I rolled my eyes. The bell rang.
“I have to go,” I said.
“But what about the lab work?”
I mulled over my options and finally just wrote down my phone number. I handed it to him. “You can text me. We’ll work on it tonight.”
He stared at the piece of paper.
“But be careful with that,” I said, nodding at the paper, “because if you text me too much, you’ll have to marry me. It’s the rules of my religion.”
He blanched. “Wait. What?”
I was almost smiling. “I have to go, Ocean.”
“Wait— No, seriously— You’re joking, right?”
“Wow,” I said, and I shook my head. “Bye.”
My brother, as promised, had managed to get a teacher to sign off on the whole breakdancing thing. We’d have paperwork by the end of the week to make the club official, which meant that, for the first time in my life, I’d be involved in an extracurricular activity, which felt strange. Extracurricular activities weren’t really my thing.

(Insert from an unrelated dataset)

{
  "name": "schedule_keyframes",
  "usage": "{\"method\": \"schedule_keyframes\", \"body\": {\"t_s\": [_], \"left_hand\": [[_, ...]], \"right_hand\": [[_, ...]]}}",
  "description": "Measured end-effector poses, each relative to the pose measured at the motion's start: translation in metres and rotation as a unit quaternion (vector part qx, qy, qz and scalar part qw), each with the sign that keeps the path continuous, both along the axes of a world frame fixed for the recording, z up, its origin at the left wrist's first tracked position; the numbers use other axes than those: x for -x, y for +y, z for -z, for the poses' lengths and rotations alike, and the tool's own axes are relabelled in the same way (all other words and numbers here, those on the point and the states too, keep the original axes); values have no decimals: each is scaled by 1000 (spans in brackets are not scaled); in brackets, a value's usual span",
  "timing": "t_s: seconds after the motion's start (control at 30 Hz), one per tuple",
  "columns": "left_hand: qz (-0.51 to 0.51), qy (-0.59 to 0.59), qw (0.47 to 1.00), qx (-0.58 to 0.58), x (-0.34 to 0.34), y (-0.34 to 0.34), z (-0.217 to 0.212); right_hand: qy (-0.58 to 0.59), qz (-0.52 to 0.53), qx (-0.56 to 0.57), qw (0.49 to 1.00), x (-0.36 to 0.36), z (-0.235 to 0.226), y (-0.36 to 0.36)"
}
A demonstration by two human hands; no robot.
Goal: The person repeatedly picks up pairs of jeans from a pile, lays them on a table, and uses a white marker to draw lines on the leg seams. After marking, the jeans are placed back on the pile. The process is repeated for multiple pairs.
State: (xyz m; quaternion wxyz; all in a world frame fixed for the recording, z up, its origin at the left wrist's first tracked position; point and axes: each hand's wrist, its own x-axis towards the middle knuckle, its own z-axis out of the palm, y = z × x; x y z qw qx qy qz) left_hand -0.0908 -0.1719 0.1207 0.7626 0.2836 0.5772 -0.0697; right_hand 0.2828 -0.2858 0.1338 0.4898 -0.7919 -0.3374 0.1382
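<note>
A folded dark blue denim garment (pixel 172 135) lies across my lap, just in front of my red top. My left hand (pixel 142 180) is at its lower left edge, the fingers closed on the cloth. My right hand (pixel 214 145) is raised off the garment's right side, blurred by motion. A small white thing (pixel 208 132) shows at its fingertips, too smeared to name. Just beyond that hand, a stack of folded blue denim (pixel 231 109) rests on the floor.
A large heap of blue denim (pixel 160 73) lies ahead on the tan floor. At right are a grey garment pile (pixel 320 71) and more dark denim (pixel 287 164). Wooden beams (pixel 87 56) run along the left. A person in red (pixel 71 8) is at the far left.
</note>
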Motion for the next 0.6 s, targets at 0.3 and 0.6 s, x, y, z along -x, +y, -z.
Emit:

Still, I was over the goddamn moon.
I’d always wanted to do something like this. Breakdancing was something I’d admired forever and always from afar; I’d watched b-girls perform in competitions and I thought they looked so cool—so strong. I wanted to be like them. But breakdancing wasn’t like ballet; it wasn’t something you could look up in the yellow pages. There weren’t breakdancing schools, not where I lived. There weren’t retired breakdancers just lying around, waiting for my parents to pay them in Persian food to teach me to perfect a flare. I wasn’t sure I’d have been able to do something like this if it weren’t for Navid. He’d confessed to me, last night, that he’d been secretly learning and practicing on his own these last couple of years, and I was blown away by how much he’d progressed all by himself. Of the two of us, he was the one who’d really taken our dream seriously—and the realization made me both proud of him and disappointed in myself.
Navid was taking a risk.
We moved around so much that I felt like I could never make plans anymore. I never made commitments, never joined school clubs. Never bought a yearbook. I never memorized phone numbers or street names or learned anything more than was absolutely necessary about the town I lived in. There didn’t seem to be a point. Navid had struggled with this, too, in his own way, but he said he was done waiting for the right moment. He would be graduating this year, and he finally wanted to give breakdancing a shot
before he went off to college and everything changed. I was proud of him.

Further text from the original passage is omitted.